Work instructions:
Omitting all images, output the entries that follow exactly as written.

Records from a dataset:
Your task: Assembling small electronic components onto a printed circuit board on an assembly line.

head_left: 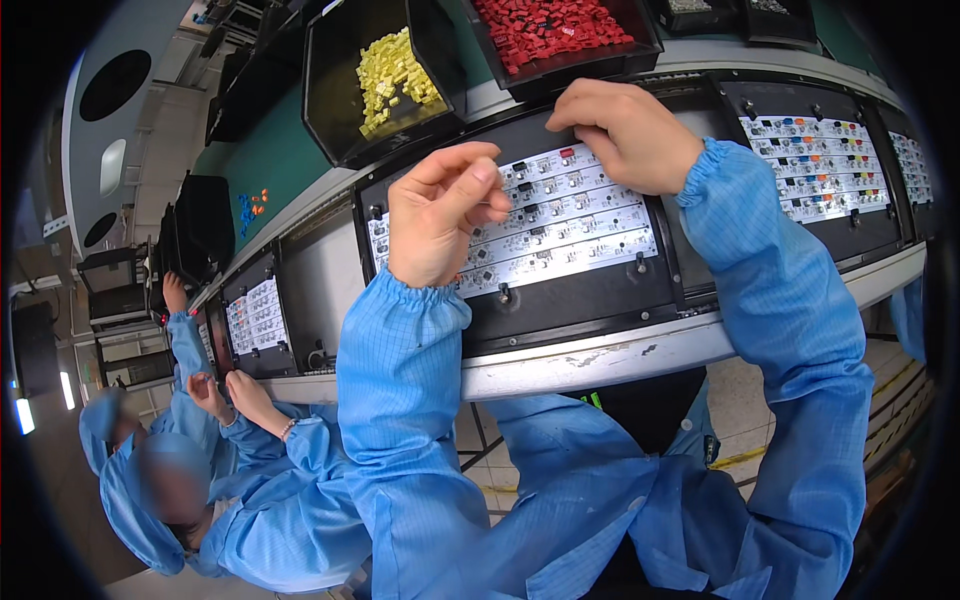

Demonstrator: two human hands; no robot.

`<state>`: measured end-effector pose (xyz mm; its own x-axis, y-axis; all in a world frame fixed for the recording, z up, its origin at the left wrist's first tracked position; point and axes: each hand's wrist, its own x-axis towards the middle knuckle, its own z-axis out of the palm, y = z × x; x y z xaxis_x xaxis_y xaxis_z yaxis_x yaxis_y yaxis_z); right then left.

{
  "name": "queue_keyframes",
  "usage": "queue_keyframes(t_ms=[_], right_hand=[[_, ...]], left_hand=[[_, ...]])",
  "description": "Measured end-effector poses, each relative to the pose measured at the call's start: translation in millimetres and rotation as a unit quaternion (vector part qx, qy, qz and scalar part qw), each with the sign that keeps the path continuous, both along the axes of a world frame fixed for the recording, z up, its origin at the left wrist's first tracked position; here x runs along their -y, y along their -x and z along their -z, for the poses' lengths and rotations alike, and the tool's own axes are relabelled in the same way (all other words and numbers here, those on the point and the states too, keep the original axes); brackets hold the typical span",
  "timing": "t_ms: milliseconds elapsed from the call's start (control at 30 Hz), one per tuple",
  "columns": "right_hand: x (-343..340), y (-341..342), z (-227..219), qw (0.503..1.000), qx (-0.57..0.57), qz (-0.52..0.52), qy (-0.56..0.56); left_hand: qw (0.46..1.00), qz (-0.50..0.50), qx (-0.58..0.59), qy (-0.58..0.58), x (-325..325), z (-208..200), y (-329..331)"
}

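Bare left hand [443, 215] and right hand [632, 135] are near the black rectangular tray's [575, 320] far edge, likely for reach; either grip, I cannot tell.

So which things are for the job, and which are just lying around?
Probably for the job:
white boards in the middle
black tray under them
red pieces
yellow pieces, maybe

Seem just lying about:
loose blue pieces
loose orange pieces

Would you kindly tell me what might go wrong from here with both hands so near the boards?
The left hand is over the white circuit boards, so its wrist or cuff might brush their small parts. The right hand, close to the red part on one board, might knock it.
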<state>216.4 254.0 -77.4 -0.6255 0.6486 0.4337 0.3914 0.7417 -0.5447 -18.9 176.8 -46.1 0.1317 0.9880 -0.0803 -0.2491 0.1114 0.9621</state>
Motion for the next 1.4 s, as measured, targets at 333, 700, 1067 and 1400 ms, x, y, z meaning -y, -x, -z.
queue_keyframes(t_ms=[333,700,1067,1400], right_hand=[[-54.6,-0.2,-80.7,0.974,0.140,0.180,-0.003],[-140.3,-30.2,-50.2,0.929,0.264,0.259,0.019],[-149.9,-32.5,-36.9,0.936,0.263,0.232,0.029],[-133.9,-18.5,-45.3,0.929,0.251,0.273,-0.013]], left_hand=[[0.981,0.002,-0.194,0.002,-16.0,-23.0,-42.1],[0.764,0.063,-0.602,-0.222,-67.4,-15.9,-105.1],[0.754,0.085,-0.616,-0.211,-78.1,14.2,-110.2],[0.783,0.044,-0.572,-0.240,-72.4,29.9,-97.8]])
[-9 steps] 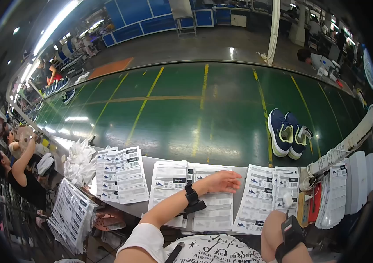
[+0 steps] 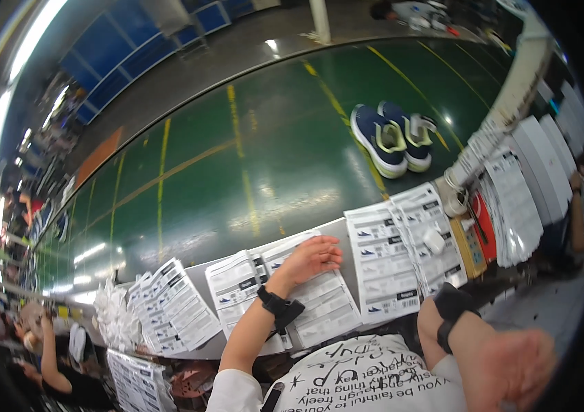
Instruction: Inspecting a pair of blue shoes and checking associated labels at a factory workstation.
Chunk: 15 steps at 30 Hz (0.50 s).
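Centrally, the left hand's grip (image 2: 314,259), empty with fingers loosely bent, is over a stack of white printed paper sheets (image 2: 327,309) on the grey tabletop (image 2: 200,283); contact is unclear. At lower right, the right hand's grip (image 2: 520,371) is blurred, so I cannot tell its state. Beyond, paired navy shoes with pale-lime linings (image 2: 389,142) sit on a yellow-lined green surface (image 2: 292,158).

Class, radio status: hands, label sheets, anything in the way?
Left hand loosely open over label sheets, nothing seen held. Right hand blurred, lower right, grip unclear. Small white object atop another sheet pile.
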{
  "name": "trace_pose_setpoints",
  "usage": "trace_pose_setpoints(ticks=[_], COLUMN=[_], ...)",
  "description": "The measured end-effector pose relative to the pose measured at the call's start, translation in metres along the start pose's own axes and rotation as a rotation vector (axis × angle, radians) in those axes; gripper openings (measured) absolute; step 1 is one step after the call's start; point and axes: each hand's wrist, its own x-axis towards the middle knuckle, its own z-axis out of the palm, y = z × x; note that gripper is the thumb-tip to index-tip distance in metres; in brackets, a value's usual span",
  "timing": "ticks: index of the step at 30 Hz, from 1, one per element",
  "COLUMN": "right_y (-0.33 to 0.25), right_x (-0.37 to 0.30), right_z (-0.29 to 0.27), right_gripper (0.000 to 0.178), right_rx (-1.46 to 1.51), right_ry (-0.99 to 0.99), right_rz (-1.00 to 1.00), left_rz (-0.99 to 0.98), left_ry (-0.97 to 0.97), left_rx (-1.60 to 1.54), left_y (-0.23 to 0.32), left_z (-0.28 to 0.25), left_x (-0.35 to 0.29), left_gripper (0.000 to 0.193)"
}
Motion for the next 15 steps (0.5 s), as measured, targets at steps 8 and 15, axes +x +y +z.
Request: trace_pose_setpoints(ticks=[8,15], right_y=[0.004,0.011], right_x=[-0.083,-0.161], right_z=[-0.109,-0.177], right_gripper=[0.040,0.053], right_rx=[-1.215,-1.411], right_ry=[-0.895,-1.089], right_rz=[1.096,1.169], left_rz=[0.044,0.509], left_ry=[0.149,0.118], left_rx=[0.880,1.633], left_y=[0.038,0.047], left_z=[0.059,0.115], left_x=[-0.006,0.126], left_gripper=[0.029,0.058])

Solution to the exercise:
Your task: Assembling small electronic components onto a printed circuit board on an assembly line.

head_left: 

Demonstrator: two human hands; no robot.

`<state>`: measured end-effector pose (xyz mm; its own x-axis, y-axis; all in a world frame fixed for the recording, z up, its origin at the left wrist's first tracked position; point and axes: each hand's wrist, its own x-axis towards the middle knuckle, its own z-axis out of the palm, y = z × x; x y z xaxis_x xaxis_y xaxis_z yaxis_x yaxis_y yaxis_z); right then left.

{
  "name": "queue_keyframes",
  "usage": "queue_keyframes(t_ms=[_], right_hand=[[_, ...]], left_hand=[[_, ...]])",
  "description": "Measured end-effector poses, each relative to the pose measured at the call's start: translation in millimetres and rotation as a unit quaternion (vector part qx, qy, qz and scalar part qw), each with the sign that keeps the path continuous, both along the axes of a world frame fixed for the recording, z up, its origin at the left wrist's first tracked position; here x runs along their -y, y along their -x and z along their -z, for the poses' lengths and rotations alike, and the tool's own axes are relabelled in the same way (all other words and numbers here, those on the point and the states too, keep the original axes); brackets hold the typical span",
  "timing": "t_ms: milliseconds elapsed from the call's start (control at 30 Hz), one per tuple",
  "columns": "right_hand: x (-343..340), y (-341..342), z (-227..219), qw (0.503..1.000), qx (-0.57..0.57), qz (-0.52..0.52), qy (-0.56..0.56); left_hand: qw (0.46..1.00), qz (-0.50..0.50), qx (-0.58..0.59), qy (-0.58..0.58), x (-325..325), z (-208..200), y (-329..331)"
}

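Bare left hand [443, 215] and right hand [632, 135] are near the black rectangular tray's [575, 320] far edge, likely for reach; either grip, I cannot tell.

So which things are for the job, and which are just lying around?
Probably for the job:
white boards in the middle
black tray under them
red pieces
yellow pieces, maybe

Seem just lying about:
loose blue pieces
loose orange pieces

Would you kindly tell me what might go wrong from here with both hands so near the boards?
The left hand is over the white circuit boards, so its wrist or cuff might brush their small parts. The right hand, close to the red part on one board, might knock it.
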<state>216.4 254.0 -77.4 -0.6255 0.6486 0.4337 0.3914 0.7417 -0.5447 -18.9 176.8 -46.1 0.1317 0.9880 -0.0803 -0.2491 0.1114 0.9621</state>
Motion for the next 1.4 s, as measured, targets at 333, 700, 1067 and 1400 ms, x, y, z meaning -y, -x, -z.
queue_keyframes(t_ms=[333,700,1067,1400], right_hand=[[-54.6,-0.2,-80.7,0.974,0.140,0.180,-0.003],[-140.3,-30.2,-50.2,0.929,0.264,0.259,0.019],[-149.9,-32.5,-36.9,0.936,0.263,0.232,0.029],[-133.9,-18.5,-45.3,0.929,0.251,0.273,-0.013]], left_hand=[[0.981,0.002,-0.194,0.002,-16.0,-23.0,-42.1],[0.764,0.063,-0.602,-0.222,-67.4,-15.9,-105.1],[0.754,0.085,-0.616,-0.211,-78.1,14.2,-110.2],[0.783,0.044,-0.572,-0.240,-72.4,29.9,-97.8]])
[-9 steps] 
[+0 steps] 
Instruction: Inspecting a pair of blue shoes and checking associated labels at a factory workstation.
Chunk: 15 steps at 30 Hz (0.50 s).
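Centrally, the left hand's grip (image 2: 314,259), empty with fingers loosely bent, is over a stack of white printed paper sheets (image 2: 327,309) on the grey tabletop (image 2: 200,283); contact is unclear. At lower right, the right hand's grip (image 2: 520,371) is blurred, so I cannot tell its state. Beyond, paired navy shoes with pale-lime linings (image 2: 389,142) sit on a yellow-lined green surface (image 2: 292,158).

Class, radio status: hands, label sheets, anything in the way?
Left hand loosely open over label sheets, nothing seen held. Right hand blurred, lower right, grip unclear. Small white object atop another sheet pile.
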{
  "name": "trace_pose_setpoints",
  "usage": "trace_pose_setpoints(ticks=[_], COLUMN=[_], ...)",
  "description": "The measured end-effector pose relative to the pose measured at the call's start, translation in metres along the start pose's own axes and rotation as a rotation vector (axis × angle, radians) in those axes; gripper openings (measured) absolute; step 1 is one step after the call's start; point and axes: each hand's wrist, its own x-axis towards the middle knuckle, its own z-axis out of the palm, y = z × x; note that gripper is the thumb-tip to index-tip distance in metres; in brackets, a value's usual span",
  "timing": "ticks: index of the step at 30 Hz, from 1, one per element",
  "COLUMN": "right_y (-0.33 to 0.25), right_x (-0.37 to 0.30), right_z (-0.29 to 0.27), right_gripper (0.000 to 0.178), right_rx (-1.46 to 1.51), right_ry (-0.99 to 0.99), right_rz (-1.00 to 1.00), left_rz (-0.99 to 0.98), left_ry (-0.97 to 0.97), left_rx (-1.60 to 1.54), left_y (-0.23 to 0.32), left_z (-0.28 to 0.25), left_x (-0.35 to 0.29), left_gripper (0.000 to 0.193)"
}
Motion for the next 15 steps (0.5 s), as measured, targets at steps 8 and 15, axes +x +y +z.
Request: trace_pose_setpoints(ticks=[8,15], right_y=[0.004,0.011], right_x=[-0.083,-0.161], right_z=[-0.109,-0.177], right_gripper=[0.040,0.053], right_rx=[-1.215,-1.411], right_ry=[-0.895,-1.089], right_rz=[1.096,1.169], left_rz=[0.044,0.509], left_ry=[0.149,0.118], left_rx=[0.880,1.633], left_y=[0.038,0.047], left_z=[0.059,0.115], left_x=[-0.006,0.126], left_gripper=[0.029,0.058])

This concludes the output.